**What you have to do**.
Begin with the line that holds "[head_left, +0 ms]" and repeat each line after it exactly, ending with the last line of the listing.

**Supplied entries**.
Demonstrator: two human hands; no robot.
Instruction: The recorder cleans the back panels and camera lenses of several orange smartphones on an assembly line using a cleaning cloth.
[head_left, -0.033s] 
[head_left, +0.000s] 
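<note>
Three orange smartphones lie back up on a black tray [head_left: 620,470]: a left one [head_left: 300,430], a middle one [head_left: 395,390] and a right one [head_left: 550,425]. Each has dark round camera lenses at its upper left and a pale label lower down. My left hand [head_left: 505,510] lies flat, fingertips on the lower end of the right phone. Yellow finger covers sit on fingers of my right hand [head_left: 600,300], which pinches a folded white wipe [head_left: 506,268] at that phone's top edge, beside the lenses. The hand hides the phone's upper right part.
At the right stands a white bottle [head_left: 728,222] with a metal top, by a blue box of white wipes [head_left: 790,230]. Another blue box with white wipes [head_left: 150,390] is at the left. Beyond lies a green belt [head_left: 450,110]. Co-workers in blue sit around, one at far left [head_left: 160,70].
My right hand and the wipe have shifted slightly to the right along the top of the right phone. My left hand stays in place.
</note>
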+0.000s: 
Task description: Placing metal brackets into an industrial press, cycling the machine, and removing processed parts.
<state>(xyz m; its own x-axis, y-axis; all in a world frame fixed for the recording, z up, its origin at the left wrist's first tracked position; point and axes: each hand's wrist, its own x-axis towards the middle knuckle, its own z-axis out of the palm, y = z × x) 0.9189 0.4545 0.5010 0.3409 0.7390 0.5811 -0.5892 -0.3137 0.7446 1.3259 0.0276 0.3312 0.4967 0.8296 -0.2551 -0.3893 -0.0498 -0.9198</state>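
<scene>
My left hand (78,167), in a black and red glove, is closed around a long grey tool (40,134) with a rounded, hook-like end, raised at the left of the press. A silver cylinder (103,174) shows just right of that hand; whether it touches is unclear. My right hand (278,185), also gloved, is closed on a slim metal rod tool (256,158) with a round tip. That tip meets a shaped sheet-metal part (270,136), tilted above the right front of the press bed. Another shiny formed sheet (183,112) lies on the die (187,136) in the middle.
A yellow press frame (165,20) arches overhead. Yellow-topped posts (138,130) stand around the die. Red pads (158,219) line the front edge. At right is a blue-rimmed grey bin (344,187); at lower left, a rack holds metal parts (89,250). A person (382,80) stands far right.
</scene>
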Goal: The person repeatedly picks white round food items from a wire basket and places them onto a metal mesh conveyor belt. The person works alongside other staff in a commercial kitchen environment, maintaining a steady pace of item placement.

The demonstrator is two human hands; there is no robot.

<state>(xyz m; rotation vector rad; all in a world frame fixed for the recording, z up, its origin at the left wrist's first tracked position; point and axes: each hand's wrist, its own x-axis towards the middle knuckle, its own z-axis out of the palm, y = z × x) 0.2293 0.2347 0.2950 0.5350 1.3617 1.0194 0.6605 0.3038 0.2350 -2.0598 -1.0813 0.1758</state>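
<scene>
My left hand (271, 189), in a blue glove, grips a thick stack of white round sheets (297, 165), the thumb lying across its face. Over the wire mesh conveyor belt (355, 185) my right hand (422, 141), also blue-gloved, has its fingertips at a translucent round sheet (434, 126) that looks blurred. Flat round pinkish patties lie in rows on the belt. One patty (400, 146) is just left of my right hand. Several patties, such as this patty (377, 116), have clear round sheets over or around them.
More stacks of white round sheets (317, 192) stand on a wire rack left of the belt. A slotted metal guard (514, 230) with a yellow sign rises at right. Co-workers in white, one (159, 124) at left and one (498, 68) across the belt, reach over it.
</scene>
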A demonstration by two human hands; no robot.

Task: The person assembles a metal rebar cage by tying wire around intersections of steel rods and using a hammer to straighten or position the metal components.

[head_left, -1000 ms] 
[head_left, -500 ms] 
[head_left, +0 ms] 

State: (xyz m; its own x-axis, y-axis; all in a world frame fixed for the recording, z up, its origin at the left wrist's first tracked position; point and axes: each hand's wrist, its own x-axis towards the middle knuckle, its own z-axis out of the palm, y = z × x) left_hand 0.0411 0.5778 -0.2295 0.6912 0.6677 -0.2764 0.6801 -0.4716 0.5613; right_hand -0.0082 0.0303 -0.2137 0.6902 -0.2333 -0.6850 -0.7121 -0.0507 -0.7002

**Response to this exercise**.
[head_left, +0 ms] 

State: (xyz m; its own x-axis, y-axis; all in a world frame fixed for the recording, z up, its origin at the left wrist's first tracked position; point and axes: each hand's wrist, its own x-axis towards the middle knuckle, its own z-axis out of the palm, y = z × x) left_hand 0.0411 0.5778 -0.2295 0.6912 0.6677 -0.2764 0.6801 -0.4716 0.5613; right_hand -0.0082 0.0303 -0.2137 0.6902 -0.2333 -0.6850 -0.7121 -0.0507 -0.7002

The exercise requires no additional output.